Copy the lines exactly. Begin at the first line of the data and stop after the line with "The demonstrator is".

Segment Start: PROVIDED DATA

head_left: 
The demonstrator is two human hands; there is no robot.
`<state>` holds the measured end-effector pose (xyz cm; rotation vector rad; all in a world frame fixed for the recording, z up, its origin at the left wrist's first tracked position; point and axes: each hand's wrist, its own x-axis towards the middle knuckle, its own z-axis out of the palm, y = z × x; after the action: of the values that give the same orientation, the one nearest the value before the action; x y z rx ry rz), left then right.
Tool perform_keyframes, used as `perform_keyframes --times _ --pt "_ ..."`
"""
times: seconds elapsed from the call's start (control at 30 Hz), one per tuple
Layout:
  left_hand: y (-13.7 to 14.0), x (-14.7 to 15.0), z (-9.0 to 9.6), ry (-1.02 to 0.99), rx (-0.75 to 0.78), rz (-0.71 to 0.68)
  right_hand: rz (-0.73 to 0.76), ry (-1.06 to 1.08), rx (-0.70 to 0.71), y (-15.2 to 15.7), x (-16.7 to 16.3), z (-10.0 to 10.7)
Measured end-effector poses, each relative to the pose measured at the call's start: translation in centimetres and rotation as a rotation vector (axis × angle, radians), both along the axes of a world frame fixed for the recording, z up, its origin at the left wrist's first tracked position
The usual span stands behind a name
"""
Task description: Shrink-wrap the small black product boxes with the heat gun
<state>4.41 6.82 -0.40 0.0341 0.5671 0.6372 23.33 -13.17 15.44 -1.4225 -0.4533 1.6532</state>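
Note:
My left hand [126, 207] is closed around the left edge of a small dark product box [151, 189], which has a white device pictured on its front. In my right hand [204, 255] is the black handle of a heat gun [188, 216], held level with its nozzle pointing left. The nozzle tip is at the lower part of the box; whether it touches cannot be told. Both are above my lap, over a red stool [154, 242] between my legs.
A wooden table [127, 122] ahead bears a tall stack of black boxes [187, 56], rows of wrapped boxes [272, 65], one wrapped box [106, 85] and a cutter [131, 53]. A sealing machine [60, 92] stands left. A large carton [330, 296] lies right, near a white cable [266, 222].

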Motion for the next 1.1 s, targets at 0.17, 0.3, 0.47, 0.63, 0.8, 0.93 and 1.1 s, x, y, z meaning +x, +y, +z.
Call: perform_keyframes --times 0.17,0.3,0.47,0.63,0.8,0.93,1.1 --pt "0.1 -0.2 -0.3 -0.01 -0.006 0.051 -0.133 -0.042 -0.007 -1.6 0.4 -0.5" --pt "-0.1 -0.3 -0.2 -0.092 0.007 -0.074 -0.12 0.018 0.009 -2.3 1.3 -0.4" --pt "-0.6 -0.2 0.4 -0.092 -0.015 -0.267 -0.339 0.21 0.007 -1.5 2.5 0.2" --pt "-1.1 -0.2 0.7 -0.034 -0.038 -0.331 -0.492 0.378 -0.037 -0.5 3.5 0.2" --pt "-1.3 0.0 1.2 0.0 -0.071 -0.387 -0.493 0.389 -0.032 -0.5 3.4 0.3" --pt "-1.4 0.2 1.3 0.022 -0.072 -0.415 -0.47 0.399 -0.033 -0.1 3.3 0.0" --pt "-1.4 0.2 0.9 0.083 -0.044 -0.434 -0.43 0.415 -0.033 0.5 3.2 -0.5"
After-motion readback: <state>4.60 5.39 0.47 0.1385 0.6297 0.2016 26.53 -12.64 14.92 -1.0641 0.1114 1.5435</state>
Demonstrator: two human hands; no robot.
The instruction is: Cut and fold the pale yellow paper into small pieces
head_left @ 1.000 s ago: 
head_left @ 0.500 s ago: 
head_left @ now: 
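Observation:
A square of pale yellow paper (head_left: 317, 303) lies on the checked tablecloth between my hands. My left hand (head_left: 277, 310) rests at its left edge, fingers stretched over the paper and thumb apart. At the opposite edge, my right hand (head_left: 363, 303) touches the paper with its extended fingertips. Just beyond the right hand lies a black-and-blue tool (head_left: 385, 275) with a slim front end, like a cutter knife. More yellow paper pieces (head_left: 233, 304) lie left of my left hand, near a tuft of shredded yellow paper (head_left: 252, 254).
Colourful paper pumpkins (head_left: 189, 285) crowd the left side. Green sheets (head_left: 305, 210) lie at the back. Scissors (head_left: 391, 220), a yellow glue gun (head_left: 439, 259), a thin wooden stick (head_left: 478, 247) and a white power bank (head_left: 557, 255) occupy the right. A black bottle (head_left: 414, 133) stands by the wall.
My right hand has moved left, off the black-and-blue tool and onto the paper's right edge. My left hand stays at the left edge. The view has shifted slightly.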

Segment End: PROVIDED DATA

- OUTPUT OF THE TASK -
head_left: 
The demonstrator is two human hands; there is no robot.

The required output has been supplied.